You will implement an iterative HTTP server that implements the following basic algorithm:

  • Open Passive Socket.
  • Do Forever
    • Accept new TCP connection
    • Read request from TCP connection and parse it.
    • Frame the appropriate response header depending on whether the URL requested is found on the server or not.
    • Write the response header to TCP connection.
    • Write requested document (if found) to TCP connection.
    • Close TCP connection

The server that you will implement in this step will not be concurrent, i.e, it will not serve more than one client at a time (it queues the remaining requests while processing each request). You can base your implementation on the TCPdaytimed server provided. The server should work as specified in the overview above.

Hints

You should implement your server in a single file. Copy the TCPdaytimed.c file to be your own httpd.c file and copy the line in the Makefile for TCPdaytimed, renaming the first line. You might want to create a separate function to parse the request string. You can also have a separate function that frames the response header to be sent to a client. As before, you can group all the socket functionality into a single functiion.

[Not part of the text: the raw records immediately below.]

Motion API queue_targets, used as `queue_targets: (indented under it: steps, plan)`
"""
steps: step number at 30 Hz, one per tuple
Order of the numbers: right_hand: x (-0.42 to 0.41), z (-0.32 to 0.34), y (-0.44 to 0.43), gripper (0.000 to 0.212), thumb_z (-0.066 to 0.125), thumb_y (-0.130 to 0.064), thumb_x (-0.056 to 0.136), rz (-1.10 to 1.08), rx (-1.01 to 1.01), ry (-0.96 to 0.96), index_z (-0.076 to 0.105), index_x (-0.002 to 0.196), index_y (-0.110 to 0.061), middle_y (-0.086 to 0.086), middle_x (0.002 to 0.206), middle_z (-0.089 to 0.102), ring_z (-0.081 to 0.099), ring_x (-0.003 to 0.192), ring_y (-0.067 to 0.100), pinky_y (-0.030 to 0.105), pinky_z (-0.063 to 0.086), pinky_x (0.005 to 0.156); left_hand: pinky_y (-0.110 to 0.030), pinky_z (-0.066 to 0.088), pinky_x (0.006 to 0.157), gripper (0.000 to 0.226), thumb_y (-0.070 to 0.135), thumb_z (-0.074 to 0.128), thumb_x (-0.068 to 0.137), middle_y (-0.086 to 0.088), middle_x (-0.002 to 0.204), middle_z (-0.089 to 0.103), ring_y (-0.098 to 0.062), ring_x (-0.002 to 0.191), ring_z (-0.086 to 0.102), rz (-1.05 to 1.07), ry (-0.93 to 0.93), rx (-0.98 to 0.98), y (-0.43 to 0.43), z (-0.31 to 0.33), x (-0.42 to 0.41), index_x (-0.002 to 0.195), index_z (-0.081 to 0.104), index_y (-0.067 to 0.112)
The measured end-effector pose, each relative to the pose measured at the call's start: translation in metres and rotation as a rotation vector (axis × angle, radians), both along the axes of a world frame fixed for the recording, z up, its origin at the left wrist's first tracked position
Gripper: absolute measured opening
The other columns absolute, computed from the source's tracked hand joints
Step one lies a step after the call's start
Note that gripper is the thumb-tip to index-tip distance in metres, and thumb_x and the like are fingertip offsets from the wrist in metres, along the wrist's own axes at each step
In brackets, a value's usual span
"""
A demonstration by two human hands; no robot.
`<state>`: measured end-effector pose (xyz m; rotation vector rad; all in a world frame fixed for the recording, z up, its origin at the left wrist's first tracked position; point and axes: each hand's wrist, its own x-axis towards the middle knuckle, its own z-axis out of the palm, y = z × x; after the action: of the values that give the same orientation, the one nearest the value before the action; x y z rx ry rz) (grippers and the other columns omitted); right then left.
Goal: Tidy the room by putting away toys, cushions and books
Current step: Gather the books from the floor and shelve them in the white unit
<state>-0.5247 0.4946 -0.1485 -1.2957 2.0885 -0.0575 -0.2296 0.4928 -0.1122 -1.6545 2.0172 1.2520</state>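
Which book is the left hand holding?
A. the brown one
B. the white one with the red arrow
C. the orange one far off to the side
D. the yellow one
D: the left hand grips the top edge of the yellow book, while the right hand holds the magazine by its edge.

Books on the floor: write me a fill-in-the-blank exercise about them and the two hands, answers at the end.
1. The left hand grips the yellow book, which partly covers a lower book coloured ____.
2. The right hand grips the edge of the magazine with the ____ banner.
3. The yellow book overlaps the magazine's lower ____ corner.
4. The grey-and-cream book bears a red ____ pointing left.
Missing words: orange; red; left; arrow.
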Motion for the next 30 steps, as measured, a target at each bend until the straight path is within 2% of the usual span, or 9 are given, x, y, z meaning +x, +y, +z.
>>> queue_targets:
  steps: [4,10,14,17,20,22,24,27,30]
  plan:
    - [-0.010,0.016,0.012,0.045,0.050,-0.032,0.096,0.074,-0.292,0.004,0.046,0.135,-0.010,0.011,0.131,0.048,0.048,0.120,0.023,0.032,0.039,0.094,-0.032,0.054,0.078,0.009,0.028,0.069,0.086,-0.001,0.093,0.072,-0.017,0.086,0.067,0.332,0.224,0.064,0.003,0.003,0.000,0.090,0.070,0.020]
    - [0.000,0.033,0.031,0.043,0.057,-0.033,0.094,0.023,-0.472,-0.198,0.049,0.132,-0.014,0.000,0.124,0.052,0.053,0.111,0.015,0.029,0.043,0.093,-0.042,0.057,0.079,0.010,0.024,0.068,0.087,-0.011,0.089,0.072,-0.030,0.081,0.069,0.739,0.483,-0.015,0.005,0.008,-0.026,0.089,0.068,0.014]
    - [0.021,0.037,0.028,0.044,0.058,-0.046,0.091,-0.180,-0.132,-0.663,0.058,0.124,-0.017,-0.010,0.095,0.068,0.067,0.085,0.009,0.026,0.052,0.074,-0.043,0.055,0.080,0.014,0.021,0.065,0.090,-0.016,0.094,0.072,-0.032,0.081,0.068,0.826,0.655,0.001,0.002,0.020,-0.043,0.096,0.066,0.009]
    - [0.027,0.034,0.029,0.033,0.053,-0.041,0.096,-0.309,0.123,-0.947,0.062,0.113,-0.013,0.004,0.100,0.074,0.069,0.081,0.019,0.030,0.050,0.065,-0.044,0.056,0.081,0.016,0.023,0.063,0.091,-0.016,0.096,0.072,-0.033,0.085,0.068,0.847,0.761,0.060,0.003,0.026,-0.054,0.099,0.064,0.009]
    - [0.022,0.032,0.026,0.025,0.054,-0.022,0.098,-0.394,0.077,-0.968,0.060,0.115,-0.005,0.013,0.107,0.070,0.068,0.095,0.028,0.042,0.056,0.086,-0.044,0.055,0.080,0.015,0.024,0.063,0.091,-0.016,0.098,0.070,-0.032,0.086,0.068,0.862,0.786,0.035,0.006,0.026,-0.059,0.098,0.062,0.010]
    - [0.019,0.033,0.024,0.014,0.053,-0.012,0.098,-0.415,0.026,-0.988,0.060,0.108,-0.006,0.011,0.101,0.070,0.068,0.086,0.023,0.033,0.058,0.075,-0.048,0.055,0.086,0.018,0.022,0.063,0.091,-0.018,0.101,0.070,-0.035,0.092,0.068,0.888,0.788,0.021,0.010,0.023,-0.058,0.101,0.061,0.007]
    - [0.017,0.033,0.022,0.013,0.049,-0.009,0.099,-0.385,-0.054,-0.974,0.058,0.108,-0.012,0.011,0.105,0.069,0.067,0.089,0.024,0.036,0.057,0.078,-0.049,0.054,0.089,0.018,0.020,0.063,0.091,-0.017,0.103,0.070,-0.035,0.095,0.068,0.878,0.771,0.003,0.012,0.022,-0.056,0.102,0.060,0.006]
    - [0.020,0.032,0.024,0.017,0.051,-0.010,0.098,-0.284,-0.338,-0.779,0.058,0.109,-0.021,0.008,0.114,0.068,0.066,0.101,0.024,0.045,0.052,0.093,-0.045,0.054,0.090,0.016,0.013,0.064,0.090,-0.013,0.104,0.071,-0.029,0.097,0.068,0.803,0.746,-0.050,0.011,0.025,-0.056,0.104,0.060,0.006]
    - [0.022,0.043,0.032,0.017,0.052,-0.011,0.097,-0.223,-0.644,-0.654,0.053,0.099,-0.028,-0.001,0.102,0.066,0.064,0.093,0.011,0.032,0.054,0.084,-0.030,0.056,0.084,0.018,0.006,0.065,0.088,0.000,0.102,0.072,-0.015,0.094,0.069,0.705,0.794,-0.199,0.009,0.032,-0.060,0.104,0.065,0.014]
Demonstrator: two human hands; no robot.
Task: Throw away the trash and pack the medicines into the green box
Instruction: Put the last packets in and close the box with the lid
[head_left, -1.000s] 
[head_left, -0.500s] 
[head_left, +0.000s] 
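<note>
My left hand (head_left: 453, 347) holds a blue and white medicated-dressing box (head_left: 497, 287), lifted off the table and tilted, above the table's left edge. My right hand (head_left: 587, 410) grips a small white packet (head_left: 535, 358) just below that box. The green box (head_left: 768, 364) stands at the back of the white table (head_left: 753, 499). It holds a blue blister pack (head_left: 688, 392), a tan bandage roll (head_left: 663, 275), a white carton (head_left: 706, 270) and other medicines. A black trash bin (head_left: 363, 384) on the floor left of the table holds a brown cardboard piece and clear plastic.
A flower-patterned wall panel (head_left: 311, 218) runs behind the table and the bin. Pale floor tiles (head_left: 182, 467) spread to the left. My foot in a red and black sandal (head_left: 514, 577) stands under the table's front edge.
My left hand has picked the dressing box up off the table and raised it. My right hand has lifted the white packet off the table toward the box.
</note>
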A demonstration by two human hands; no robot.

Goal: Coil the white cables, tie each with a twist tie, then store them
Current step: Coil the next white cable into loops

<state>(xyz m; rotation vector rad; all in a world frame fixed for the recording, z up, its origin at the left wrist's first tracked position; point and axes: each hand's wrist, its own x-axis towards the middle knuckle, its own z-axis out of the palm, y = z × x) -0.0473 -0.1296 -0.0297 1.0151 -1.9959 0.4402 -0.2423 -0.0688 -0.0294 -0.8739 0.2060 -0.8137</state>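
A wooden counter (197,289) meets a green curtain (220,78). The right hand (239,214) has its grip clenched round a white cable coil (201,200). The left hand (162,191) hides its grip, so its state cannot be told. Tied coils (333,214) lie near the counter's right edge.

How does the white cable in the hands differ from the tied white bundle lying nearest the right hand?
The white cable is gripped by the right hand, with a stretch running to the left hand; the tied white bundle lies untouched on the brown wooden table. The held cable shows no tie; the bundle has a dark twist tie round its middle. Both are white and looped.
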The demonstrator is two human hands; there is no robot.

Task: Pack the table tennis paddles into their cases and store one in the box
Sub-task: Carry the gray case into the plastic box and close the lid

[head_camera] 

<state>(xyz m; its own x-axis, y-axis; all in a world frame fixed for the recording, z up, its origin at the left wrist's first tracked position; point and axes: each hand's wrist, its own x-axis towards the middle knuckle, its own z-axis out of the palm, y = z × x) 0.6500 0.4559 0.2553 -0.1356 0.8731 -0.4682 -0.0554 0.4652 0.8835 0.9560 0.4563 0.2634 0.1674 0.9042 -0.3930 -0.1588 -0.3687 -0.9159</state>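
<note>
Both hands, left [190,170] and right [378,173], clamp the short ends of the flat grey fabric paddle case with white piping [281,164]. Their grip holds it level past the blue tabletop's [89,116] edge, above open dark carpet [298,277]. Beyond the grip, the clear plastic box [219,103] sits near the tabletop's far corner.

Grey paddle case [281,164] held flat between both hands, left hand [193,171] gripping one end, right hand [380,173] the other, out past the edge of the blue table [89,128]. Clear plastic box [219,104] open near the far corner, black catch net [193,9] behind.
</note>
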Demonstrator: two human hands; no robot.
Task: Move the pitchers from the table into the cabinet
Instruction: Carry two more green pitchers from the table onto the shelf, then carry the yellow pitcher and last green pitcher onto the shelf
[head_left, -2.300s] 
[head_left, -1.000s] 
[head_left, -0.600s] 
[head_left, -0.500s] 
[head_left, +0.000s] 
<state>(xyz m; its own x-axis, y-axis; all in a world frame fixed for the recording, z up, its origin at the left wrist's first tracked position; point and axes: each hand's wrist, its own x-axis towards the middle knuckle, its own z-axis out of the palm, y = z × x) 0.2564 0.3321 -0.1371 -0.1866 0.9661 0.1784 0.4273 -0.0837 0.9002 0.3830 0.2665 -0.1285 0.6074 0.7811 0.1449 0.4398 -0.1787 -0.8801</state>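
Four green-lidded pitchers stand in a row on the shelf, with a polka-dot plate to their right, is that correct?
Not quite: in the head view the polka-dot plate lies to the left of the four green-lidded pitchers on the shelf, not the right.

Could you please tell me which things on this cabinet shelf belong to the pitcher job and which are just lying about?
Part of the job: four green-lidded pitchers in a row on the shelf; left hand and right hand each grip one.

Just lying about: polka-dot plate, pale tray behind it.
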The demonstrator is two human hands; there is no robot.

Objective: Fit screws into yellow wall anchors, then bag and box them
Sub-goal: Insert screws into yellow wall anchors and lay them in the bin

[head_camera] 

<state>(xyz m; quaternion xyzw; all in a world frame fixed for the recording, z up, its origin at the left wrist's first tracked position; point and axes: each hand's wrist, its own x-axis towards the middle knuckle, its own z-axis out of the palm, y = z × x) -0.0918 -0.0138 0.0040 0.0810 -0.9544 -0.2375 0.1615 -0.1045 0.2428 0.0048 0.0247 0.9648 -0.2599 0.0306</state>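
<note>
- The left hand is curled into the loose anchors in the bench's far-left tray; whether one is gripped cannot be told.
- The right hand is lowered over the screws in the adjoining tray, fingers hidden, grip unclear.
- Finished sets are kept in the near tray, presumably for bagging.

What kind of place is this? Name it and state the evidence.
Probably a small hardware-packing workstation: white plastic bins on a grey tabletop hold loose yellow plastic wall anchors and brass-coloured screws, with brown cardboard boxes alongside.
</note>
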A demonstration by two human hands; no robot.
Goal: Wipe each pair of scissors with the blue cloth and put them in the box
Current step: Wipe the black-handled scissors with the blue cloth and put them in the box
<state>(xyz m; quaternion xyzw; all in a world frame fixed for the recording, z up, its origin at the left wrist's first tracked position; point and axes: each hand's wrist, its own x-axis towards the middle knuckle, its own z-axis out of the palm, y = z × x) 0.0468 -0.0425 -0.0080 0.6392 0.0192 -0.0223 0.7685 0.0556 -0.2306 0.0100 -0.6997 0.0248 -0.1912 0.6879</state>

If you want to test your server with IE, Netscape, lynx or another web browser, use a url of "detroit.cs.uchicago.edu:2049" if your server is on port 2049 and you are on host detroit.

The grade will be based on how well your server works, the organization of your code, as well as any extra features you include to your project. Future programming labs will add additional features to this code, so don't skip this lab.

Deliverables

    Please turn in your source and makefile to the grader for this week.